• **Work instruction**: The required output is a verbatim transcription of the listing, pictures excluded.

• **Data provided**:
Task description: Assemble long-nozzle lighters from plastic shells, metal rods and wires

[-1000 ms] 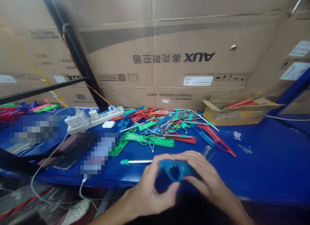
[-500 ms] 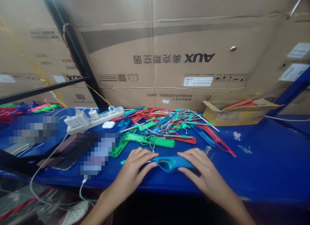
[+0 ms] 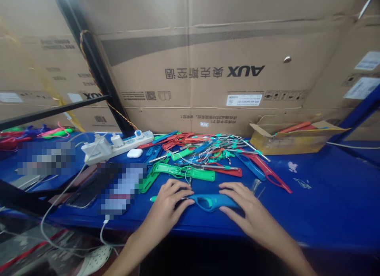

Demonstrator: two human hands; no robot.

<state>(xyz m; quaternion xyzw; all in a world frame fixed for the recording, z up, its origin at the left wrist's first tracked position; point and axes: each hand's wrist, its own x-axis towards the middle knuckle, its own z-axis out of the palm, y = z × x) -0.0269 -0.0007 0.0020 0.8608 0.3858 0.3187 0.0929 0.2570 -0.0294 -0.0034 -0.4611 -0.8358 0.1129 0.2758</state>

• **The answer**:
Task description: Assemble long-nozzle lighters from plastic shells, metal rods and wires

[-1000 ms] 
[-500 ms] 
[+0 ms] 

Demonstrator: two human hands; no robot.

<state>(xyz m; quaternion xyzw; all in a world frame fixed for the recording, z up, its origin at the left wrist's first tracked position; point and axes: each hand's wrist, its own x-axis towards the middle knuckle, its own z-axis out of the palm, y = z × x) -0.0269 -0.0007 0.0020 0.8608 0.3858 0.3187 0.0929 0.2570 -0.0294 -0.0034 -0.4611 -0.8358 0.1129 0.2758</state>

The output has been given in full.